Que no se apague el mar

The Long Leg, Edward Hopper, 1930

Que no se apague el mar aunque nosotros no pisemos la arena de la playa. Al fin, la playa es solo un subterfugio, una excusa, una parte del tiempo que gastamos para pensar en nada. Extendidos los brazos hacia el sol que vigila, el mar tiene una deuda pendiente cuando lo convertimos en un modo de estar y no de ser. Ese azul que se mezcla con el cielo tiene una explicación pero no la sabemos porque sigue a la duda y la duda es eterna. Ese molino blanco que azota el horizonte puede que albergue una historia de amor, la de Birkin y Úrsula, tan cansada y perdida, que no había forma de entender por qué los hombres huyen y las mujeres lloran. 


Regata en Villers, Gustave Caillebotte, 1880

Que no se apague el mar. En lontananza las barcos que miran el susurro del agua embravecida. Todas las sensaciones, cada una con su color. El violento batir de las esclusas, el sueño compartido de las velas, el aire silencioso del levante o poniente, el gris de la distancia, el verde de las huellas, el rojo de los tiempos, el negro de la huída. Todo el mar se divide en paisajes precisos, oleajes que se baten en sagaz retirada. Tiene el mar un secreto que a todos nos incumbe y a todos nos conmueve pero no conocemos.
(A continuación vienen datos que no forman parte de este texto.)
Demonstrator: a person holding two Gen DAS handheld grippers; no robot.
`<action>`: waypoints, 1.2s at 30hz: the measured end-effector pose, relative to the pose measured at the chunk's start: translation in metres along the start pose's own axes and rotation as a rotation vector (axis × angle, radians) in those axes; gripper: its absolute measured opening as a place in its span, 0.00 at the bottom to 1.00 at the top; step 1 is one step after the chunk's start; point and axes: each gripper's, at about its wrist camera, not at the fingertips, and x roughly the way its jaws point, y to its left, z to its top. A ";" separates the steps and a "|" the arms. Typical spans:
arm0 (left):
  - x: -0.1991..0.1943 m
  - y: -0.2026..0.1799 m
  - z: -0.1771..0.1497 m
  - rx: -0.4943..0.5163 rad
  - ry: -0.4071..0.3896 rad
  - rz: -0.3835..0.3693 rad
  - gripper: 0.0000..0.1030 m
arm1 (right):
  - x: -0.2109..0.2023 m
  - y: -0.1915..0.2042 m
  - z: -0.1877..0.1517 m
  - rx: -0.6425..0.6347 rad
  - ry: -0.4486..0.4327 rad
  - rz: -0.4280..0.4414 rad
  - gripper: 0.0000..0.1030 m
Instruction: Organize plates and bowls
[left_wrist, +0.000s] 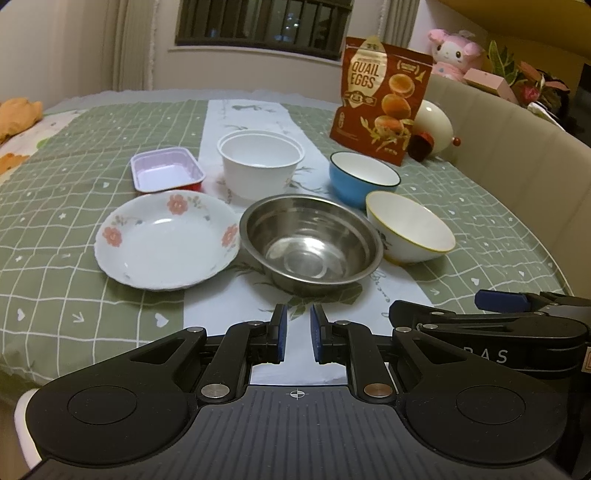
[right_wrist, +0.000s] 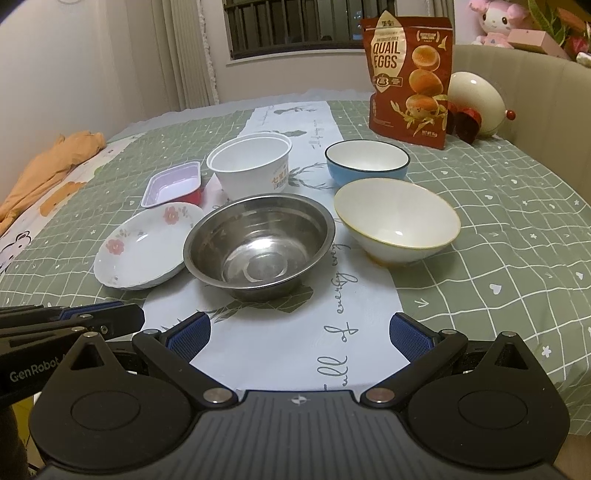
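Observation:
A steel bowl (left_wrist: 310, 243) (right_wrist: 258, 242) sits mid-table. Left of it lies a white floral plate (left_wrist: 166, 240) (right_wrist: 142, 245). Right of it is a white bowl with a yellow rim (left_wrist: 408, 227) (right_wrist: 397, 221). Behind stand a blue bowl (left_wrist: 364, 179) (right_wrist: 367, 162), a white plastic tub (left_wrist: 260, 162) (right_wrist: 249, 162) and a small purple tray (left_wrist: 166, 170) (right_wrist: 173, 182). My left gripper (left_wrist: 298, 325) is nearly shut and empty, short of the steel bowl. My right gripper (right_wrist: 299, 332) is open and empty, at the near table edge.
A quail eggs bag (left_wrist: 380, 99) (right_wrist: 410, 77) stands at the back right beside a cream egg-shaped object (right_wrist: 476, 103). A beige sofa back (left_wrist: 517, 155) borders the table on the right. Orange cloth (right_wrist: 55, 162) lies at the left.

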 end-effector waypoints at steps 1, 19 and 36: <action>0.000 0.000 0.000 -0.001 0.001 0.000 0.16 | 0.000 0.000 0.000 -0.001 -0.002 0.000 1.00; 0.001 0.002 0.000 -0.005 0.005 0.005 0.16 | 0.001 0.000 -0.001 0.002 0.001 0.008 1.00; 0.006 0.006 0.000 -0.019 0.015 0.004 0.16 | 0.004 0.001 -0.001 0.005 0.009 0.012 1.00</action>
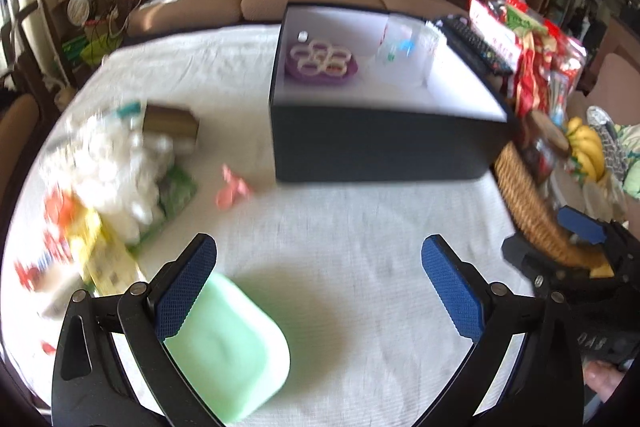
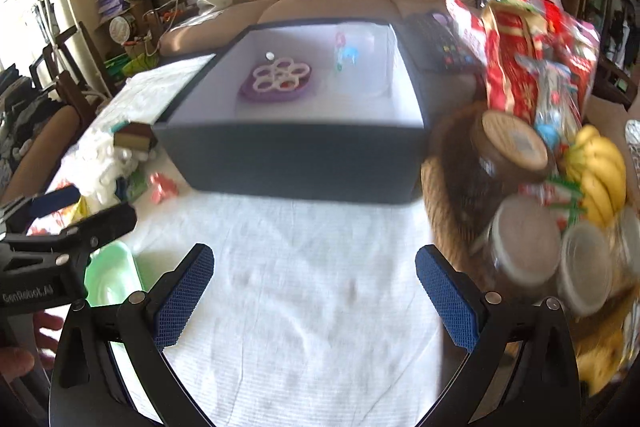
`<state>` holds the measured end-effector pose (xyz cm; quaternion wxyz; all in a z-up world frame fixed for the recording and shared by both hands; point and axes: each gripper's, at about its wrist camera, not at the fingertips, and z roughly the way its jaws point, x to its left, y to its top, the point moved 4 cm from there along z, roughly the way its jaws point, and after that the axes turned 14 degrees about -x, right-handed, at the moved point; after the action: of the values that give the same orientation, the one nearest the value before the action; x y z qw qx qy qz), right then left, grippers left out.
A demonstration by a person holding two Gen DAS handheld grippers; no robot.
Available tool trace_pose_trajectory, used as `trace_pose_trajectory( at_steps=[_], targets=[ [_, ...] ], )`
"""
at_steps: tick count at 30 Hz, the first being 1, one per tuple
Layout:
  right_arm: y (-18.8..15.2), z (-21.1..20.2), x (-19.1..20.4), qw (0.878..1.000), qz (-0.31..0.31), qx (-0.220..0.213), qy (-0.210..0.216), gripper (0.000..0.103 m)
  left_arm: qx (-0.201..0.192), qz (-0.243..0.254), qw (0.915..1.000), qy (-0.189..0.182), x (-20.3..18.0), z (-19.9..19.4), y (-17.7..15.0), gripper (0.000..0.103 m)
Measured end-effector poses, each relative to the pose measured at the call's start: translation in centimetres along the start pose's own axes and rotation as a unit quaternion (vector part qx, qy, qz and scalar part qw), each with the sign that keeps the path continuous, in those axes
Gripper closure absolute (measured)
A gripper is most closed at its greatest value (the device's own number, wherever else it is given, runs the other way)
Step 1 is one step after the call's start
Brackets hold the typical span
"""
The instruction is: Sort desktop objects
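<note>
White cloth covers the tabletop (image 2: 320, 307); both claws, left (image 1: 319, 283) and right (image 2: 314, 287), gape empty before the black box (image 2: 296, 155), green dish (image 1: 228, 351) beside the left one.

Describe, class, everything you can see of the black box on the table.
The black box is a large, open, lidless rectangular box, dark outside and white inside, looking like stiff card. It stands upright on the white cloth at the far side of the table. Inside lie a purple tray of white rings and a clear plastic container. A wicker basket sits close by its right corner.
</note>
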<state>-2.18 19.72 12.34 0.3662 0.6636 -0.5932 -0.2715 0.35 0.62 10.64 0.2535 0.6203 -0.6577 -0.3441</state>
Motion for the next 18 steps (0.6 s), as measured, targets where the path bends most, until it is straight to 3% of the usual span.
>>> trace_pose_trajectory(
  at_steps=[7, 15, 18],
  targets=[
    [-5.7, 1.0, -0.6, 0.999, 0.015, 0.015, -0.025, 0.000, 0.009, -0.004, 0.9999, -0.012, 1.2, -0.4, -7.0, 0.000],
    [-9.7, 2.1, -0.4, 0.999, 0.016, 0.032, -0.037, 0.000, -0.009, -0.003, 0.9991, -0.042, 0.0, -1.9, -9.4, 0.000],
    [-10.2, 2.4, -0.5, 0.998, 0.010, 0.039, -0.041, 0.000, 0.002, 0.008, 0.9983, -0.058, -1.4, -1.7, -10.1, 0.000]
  ],
)
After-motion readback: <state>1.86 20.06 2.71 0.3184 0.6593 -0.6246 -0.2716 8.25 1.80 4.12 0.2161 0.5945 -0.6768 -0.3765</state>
Es la fuerza del mar el modo en que buscamos que se convierta en río, que nos sumerja en su dulce mirada sin retorno. 


Barcos en el puerto de Colliure, André Derain, 1905

Que no se apague el mar. Una vez el rojo anaranjado azul verde amarillo lo llenó de sorpresas. Vimos como se abría un canal sin permiso, buscamos la esperanza y allí estaba, escondida. En la costa del tiempo transcurrido, en la espiga sin flor de cada ola, en la marea que sube y no se aleja porque ha perdido el rumbo. Los cuerpos abrazados, los abrazos perdidos, las manos que se enlazan, la piel que se deslumbra, el sudor que te cubre, los ojos que te miran, las bocas que se abren, el calor que te arrulla y que no cesa. Nada de comprensión, nada de histerias, nada de loas al paisaje volátil que encierra una canción plagada de estrofas olvidadas, de músicas sin armonía y sin compases, lunática versión de una sinfonía tuya. 


Puerto de Odessa, Vassily Kandinsky, 1898

Que no se apague el mar. Que no despegue de nosotros su fiel enredadera de historias indecisas, de cuentos inconexos, de lluvia desmembrada, de estuarios sin final, de itinerarios huecos, de perdidas alfombras de Aladino, de lámparas de Alicia, de espejos de los héroes que buscamos y se fueron moviendo en lontananza para engañar la vista. Que no se apague el mar. Que aún percibamos el olor de la ceniza en su regazo, el sabor de la salina que se cubre de sal porque el agua se marcha, el temblor de los ojos, el llorar de las manos, el sentirnos en él, dentro, perdidos, únicos, anclados en el mar, que no se apague.